There are 5 classes for F. 1 to F. 6 students. Students in the junior level (F.1-F.3) study a number of core subjects which provide them with a solid foundation of general knowledge. This enables their studies of different subjects in different streams when they enter the senior level. Students are allocated to different classes in the senior level according to their choice and interest as well as their academic performance.

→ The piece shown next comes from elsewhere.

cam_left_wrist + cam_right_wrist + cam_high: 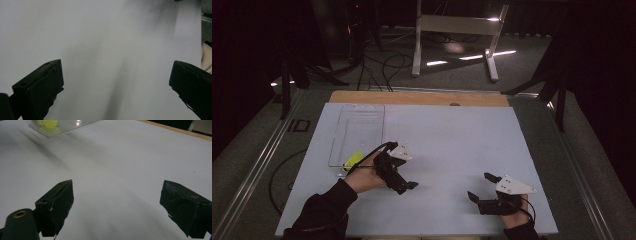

Class Structure^{(√Compulsory Subject *Elective Subject)}
| Subject | F.1 | F.2 | F.3 | F.4 | F.5 | F.6 |
|---|---|---|---|---|---|---|
| English Language | √ | √ | √ | √ | √ | √ |
| Chinese Language | √ | √ | √ | √ | √ | √ |
| Mathematics | √ | √ | √ | √ | √ | √ |
| Mathematics module 1, module 2 |  |  |  | ＊ | ＊ | ＊ |
| Citizenship and Social Development |  |  |  | √ | √ | √ |
| Life and Society |  | √ | √ |  |  |  |
| Citizenship, Economics and Society | √ |  |  |  |  |  |
| Putonghua | √ | √ | √ |  |  |  |
| Biology |  |  | √ | ＊ | ＊ | ＊ |
| Chemistry |  |  | √ | ＊ | ＊ | ＊ |
| Physics |  |  | √ | ＊ | ＊ | ＊ |
| Integrated Science | √ | √ |  |  |  |  |
| Business, Accounting and Financial Studies |  |  |  | ＊ | ＊ | ＊ |
| Information and Communication Technology | √ | √ | √ | ＊ | ＊ | ＊ |
| Technology & Living | √ | √ |  |  |  |  |
| Chinese History | √ | √ | √ | ＊ | ＊ | ＊ |
| Economics |  |  |  | ＊ | ＊ | ＊ |
| Geography and History | √ |  |  |  |  |  |
| Geography |  | √ | √ | ＊ | ＊ | ＊ |
| History |  | √ | √ | ＊ | ＊ | ＊ |
| Music | √ | √ | √ |  |  |  |
| Music Appreciation |  |  |  |  | √ |  |
| Art Appreciation |  |  |  |  | √ |  |
| Visual Arts | √ | √ | √ | ＊ | ＊ | ＊ |
| Physical Education | √ | √ | √ | √ | √ | √ |
| Ethics & Religious Education | √ | √ | √ | √ | √ | √ |
| Japanese |  |  |  | ＊ | ＊ | ＊ |

== NSS Curriculum ==

NSS Curriculum
| Class | ABC | D | E |
| Compulsory Subject | English Language, Chinese Language, Mathematics(Compulsory Part), Citizenship and Social Development |  |  |
| Elective Subject | Mathematics Extended Part(M1/M2) _{*need approval} | Mathematics Extended Part(M1) | Mathematics Extended Part(M2) |
| Chinese History/Biology /Geography /Business, Accounting and Financial Studies-Accounting | Chemistry | Physics |
| Economics/Geography /History/Visual Arts /Information & Communication Technology/Biology | Economics/Geography /Biology/Information & Communication Technology | Economics/Geography /Chemistry/Biology/Information & Communication Technology |
| Business, Accounting and Financial Studies-Accounting /Business, Accounting and Financial Studies-Business Management /Geography/Economics/Biology/Information & Communication Technology | Business, Accounting and Financial Studies-Accounting /Business, Accounting and Financial Studies-Business Management /Geography/Economics/Biology/Information & Communication Technology/Physics | Business, Accounting and Financial Studies-Accounting /Business, Accounting and Financial Studies-Business Management /Geography/Economics/Biology/Information & Communication Technology |

==Houses==
The four houses of the school are named:

| Houses |
|---|
| St. Teresa's (T) |
| St. Katherine's (K) |
| St. Lucy's (L) |
| St. Clare's (C) |

== Alumni ==

The college's alumni association is the Holy Trinity College Past Students' Association, in existence since 1975.